Reconstruindo Caminhos

Reconstruindo Caminhos
Escrevo porque chove saudades no terreno das minhas lembranças e na escrita eu deságuo as minhas urgências, curo velhas feridas e engano o relógio das horas trazendo o passado para brincar de aqui e agora... Costumo dizer que no calçadão da minha memória há sempre uma saudade de prontidão à espreita de que a linguagem da emoção faça barulho dentro de mim e que, nessa hora, o sal das minhas lágrimas aumente o brilho do meu olhar e uma inquietação ponha em desalinho o baú de onde emergem as minhas lembranças, para que eu possa, finalmente, render-me à folha de papel em branco...

maio 30, 2009

Quebrando Espelhos








Ela estava ali, novamente, diante dele. Já havia feito as pazes com a menina que fora, mas alguma coisa restara para apaziguar dentro dela. O que seria, perguntou-se, e olhou outra vez para o espelho. Foi então que se deu conta: uma chuva de prata banhara os seus cabelos e ante a exigüidade temporal que lhe rondava os dias, fez a si mesma mais uma pergunta: qual é o tempo do amor, ou seja, até que idade lhe é permitido amar?
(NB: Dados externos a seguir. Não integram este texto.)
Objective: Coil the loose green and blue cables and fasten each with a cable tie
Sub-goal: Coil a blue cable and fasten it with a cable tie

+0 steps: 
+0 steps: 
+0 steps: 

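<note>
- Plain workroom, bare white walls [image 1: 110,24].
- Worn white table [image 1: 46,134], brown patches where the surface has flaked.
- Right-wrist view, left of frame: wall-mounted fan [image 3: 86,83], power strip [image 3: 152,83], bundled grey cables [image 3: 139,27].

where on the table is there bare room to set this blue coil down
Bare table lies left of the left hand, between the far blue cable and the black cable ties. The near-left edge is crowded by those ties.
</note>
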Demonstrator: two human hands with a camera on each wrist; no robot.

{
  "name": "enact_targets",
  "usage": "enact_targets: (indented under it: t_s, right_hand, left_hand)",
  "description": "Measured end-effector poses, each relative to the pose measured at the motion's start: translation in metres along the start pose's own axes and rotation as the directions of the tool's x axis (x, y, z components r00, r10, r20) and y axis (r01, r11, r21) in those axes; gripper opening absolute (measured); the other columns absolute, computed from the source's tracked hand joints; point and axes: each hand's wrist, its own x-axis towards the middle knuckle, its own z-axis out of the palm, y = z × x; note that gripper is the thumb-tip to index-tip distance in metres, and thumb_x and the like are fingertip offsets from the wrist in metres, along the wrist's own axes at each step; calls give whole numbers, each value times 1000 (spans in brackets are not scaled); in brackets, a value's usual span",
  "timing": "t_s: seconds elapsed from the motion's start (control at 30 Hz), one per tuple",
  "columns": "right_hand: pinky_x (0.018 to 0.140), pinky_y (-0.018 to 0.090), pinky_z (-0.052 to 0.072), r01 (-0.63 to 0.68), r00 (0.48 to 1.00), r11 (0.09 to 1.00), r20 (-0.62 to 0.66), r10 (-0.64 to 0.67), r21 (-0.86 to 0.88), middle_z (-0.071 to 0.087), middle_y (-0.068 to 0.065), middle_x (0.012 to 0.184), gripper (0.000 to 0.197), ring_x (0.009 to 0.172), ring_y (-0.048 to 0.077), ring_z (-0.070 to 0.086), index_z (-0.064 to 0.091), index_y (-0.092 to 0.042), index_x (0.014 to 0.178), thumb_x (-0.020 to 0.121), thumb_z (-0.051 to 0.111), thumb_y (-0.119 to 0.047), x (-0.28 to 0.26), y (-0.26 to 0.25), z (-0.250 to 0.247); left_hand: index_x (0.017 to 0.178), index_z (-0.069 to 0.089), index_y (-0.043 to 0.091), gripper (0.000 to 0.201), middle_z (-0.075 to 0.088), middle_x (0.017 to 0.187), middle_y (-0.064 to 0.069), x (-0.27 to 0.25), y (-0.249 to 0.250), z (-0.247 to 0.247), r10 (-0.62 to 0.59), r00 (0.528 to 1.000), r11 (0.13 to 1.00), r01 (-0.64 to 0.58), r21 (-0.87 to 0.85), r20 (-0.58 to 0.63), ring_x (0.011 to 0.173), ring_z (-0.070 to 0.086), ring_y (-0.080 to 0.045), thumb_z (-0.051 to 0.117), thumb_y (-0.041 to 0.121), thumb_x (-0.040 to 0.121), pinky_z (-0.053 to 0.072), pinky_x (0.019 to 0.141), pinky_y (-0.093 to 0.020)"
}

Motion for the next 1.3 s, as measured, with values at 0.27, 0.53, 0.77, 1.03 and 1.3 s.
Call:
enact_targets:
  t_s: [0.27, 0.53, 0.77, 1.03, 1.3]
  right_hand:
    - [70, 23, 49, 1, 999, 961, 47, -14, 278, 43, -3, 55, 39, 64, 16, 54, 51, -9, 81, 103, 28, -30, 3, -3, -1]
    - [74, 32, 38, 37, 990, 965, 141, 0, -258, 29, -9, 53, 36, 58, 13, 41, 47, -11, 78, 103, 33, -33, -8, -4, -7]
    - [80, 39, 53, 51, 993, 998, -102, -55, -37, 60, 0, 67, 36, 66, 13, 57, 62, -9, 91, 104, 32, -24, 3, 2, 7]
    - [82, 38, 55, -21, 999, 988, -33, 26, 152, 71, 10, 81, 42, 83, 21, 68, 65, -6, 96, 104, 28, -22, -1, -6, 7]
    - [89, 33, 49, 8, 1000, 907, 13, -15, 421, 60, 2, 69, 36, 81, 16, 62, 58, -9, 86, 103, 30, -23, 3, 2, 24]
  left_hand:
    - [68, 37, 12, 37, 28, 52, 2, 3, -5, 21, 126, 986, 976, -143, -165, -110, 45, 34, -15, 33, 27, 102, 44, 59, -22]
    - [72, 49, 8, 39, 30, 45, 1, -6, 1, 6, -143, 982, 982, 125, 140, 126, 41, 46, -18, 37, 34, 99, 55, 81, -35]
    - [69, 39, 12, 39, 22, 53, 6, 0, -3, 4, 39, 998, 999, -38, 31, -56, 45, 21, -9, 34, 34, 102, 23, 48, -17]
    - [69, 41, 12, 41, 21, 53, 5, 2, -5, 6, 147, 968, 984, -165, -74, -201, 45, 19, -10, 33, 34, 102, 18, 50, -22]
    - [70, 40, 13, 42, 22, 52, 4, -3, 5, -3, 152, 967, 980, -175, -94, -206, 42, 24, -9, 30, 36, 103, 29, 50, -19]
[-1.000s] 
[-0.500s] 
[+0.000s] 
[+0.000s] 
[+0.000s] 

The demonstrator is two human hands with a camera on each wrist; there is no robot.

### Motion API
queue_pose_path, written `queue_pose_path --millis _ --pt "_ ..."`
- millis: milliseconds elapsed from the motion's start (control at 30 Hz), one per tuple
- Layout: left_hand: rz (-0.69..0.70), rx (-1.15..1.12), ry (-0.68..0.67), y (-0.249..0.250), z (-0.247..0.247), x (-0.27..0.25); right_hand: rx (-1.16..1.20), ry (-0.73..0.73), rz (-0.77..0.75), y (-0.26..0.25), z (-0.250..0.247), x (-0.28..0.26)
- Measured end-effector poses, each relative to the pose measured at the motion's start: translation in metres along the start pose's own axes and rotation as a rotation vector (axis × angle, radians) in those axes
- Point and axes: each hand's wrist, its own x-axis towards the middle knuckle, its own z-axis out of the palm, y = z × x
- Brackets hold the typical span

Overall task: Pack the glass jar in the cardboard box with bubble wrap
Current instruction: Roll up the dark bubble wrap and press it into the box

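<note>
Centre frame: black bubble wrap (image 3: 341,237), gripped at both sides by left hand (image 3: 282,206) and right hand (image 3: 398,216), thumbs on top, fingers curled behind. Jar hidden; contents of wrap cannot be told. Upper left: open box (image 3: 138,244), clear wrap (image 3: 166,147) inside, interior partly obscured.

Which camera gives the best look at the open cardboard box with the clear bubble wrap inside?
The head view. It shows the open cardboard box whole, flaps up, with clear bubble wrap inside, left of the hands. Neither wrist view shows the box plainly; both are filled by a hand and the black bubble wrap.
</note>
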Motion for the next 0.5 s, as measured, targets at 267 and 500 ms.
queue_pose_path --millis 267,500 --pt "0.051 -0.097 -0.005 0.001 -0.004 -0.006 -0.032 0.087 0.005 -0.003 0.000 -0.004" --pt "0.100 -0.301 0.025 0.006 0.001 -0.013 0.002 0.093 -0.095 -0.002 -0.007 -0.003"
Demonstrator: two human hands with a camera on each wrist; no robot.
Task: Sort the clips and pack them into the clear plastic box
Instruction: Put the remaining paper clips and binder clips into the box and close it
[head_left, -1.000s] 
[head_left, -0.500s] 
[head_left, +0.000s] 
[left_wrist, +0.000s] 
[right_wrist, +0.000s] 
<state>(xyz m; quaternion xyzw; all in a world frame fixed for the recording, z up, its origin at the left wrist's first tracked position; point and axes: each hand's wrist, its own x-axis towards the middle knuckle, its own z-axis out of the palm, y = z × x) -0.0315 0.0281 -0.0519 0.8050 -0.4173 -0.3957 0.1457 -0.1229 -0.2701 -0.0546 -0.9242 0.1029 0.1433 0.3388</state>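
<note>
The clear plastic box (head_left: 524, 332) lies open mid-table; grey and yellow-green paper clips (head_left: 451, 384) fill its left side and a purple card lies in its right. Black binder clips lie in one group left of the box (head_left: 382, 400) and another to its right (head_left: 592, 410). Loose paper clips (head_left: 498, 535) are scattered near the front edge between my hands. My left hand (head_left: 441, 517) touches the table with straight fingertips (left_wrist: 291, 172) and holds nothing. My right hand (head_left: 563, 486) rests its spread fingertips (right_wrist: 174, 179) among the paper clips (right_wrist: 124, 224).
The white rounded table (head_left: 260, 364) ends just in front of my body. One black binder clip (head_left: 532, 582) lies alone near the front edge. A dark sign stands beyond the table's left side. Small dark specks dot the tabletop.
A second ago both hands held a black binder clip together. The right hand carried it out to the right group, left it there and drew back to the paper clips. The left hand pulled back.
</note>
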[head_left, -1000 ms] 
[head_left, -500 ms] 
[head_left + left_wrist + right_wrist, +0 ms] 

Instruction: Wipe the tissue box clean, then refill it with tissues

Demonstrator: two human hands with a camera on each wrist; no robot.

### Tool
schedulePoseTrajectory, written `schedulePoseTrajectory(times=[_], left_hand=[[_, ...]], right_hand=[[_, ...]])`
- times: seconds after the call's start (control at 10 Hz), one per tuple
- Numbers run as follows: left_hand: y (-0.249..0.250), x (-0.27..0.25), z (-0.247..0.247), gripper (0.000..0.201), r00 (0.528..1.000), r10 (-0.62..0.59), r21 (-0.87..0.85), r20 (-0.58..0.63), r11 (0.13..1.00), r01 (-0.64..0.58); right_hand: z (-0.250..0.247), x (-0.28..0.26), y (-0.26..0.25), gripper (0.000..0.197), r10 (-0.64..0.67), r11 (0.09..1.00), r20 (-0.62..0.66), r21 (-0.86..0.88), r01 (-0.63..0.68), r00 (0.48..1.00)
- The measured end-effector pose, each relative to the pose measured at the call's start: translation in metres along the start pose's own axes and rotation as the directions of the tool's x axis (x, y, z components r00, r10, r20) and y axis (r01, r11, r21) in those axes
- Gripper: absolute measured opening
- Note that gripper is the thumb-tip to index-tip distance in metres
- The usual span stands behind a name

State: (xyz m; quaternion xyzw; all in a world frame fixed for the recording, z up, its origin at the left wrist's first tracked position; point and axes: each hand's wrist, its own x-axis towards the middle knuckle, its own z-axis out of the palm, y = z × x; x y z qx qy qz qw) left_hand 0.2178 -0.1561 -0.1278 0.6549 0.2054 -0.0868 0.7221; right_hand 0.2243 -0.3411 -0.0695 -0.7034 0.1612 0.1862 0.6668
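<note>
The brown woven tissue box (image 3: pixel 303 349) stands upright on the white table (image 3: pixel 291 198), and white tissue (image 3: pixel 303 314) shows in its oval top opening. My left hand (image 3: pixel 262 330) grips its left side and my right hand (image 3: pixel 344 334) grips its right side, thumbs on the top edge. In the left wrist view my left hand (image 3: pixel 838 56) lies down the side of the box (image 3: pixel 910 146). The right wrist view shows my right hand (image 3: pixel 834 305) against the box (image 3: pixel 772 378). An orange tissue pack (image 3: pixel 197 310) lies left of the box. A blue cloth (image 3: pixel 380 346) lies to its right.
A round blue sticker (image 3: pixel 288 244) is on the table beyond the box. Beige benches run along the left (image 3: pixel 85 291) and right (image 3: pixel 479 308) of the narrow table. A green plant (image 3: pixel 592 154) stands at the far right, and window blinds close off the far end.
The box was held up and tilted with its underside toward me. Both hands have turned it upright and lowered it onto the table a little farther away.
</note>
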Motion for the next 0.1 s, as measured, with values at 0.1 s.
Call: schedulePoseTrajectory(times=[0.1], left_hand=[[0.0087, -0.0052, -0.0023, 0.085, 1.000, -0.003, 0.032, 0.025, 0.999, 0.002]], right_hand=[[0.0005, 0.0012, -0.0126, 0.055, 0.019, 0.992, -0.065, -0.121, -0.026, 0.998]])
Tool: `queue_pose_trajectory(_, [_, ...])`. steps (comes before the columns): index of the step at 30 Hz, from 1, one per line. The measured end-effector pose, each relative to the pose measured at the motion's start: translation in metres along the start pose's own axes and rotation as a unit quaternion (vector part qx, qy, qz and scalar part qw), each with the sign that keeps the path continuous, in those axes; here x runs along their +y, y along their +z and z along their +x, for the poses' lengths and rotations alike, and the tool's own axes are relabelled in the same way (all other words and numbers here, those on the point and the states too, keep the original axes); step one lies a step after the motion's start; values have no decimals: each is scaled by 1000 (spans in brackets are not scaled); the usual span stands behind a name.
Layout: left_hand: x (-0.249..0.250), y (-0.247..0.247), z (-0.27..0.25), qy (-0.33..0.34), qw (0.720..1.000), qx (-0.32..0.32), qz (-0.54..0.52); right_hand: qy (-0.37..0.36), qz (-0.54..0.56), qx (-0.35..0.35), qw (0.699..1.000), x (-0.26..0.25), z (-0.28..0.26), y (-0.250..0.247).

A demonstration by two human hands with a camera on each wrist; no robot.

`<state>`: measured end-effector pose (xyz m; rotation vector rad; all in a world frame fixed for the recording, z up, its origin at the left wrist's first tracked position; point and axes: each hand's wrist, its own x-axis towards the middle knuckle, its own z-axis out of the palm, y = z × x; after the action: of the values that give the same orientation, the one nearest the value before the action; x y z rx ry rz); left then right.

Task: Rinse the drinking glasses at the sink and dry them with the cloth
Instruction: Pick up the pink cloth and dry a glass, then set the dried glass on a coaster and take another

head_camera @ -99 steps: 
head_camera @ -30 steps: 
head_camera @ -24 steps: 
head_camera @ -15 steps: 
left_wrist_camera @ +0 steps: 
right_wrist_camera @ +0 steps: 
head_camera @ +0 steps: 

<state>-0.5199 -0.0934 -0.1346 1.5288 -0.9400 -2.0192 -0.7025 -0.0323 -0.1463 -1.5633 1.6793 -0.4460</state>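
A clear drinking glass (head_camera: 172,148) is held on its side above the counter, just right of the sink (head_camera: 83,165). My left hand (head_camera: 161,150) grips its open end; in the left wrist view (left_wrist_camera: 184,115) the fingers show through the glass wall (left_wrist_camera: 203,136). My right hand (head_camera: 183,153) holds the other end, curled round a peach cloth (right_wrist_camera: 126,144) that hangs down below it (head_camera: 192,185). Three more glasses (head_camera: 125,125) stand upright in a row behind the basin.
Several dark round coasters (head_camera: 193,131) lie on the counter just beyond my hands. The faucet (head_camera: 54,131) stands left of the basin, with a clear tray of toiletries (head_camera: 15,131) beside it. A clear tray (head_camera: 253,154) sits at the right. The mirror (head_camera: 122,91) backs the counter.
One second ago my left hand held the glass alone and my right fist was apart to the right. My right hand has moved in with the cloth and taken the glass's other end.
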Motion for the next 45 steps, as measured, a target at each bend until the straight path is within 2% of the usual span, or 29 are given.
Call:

O espelho que mostrava a imagem de uma garota feliz que amava os Beatles e os Rolling Stones e cuja vida era feita de sonhos refletia, também, uma mulher cujo ideal de felicidade não arrefecera. Ela continuava igual, os fios prateados e as auroras não dormidas - que lhe marcavam o rosto-, não a impediam de ver e sentir a vida como se a juventude ainda lhe fosse presente. Precisava, pois, reconciliar aquelas duas pessoas que habitavam dentro dela porque sabia, por certo, que uma delas teria que partir. A sociedade que lhe impunha vetos, que determinava o limite dos seus sonhos e da sua capacidade de amar, que lhe ditava regras e lhe colocava mordaças; não haveria de perdoar-lhe a ousadia de manter-se jovem, antenada e feliz, num mundo onde o império do efêmero transformava tudo e todos, em peças de museu, em um curto espaço de tempo.

(...)

Pensando nisso tomou uma resolução: a partir de agora irei celebrar o cotidiano sempre, amar de novo e com maior intensidade ‘como se não houvesse amanhã’, pegar as rédeas da minha felicidade e, com ela, sair por aí, tomando banho de chuva, de rio, de mar, escrevendo em suas areias um poema de amor à vida. Irei possuir o desejo pelo insaciável e com ele vivificar a minha existência até o fim dos meus dias.

E sendo assim, quebrou o espelho e fez em pedaços a sua carteira de identidade. A partir daquele momento, ambas, menina e mulher teriam a idade dos seus sonhos... E saiu, “caminhando contra o vento sem lenço e sem documento.” Feliz!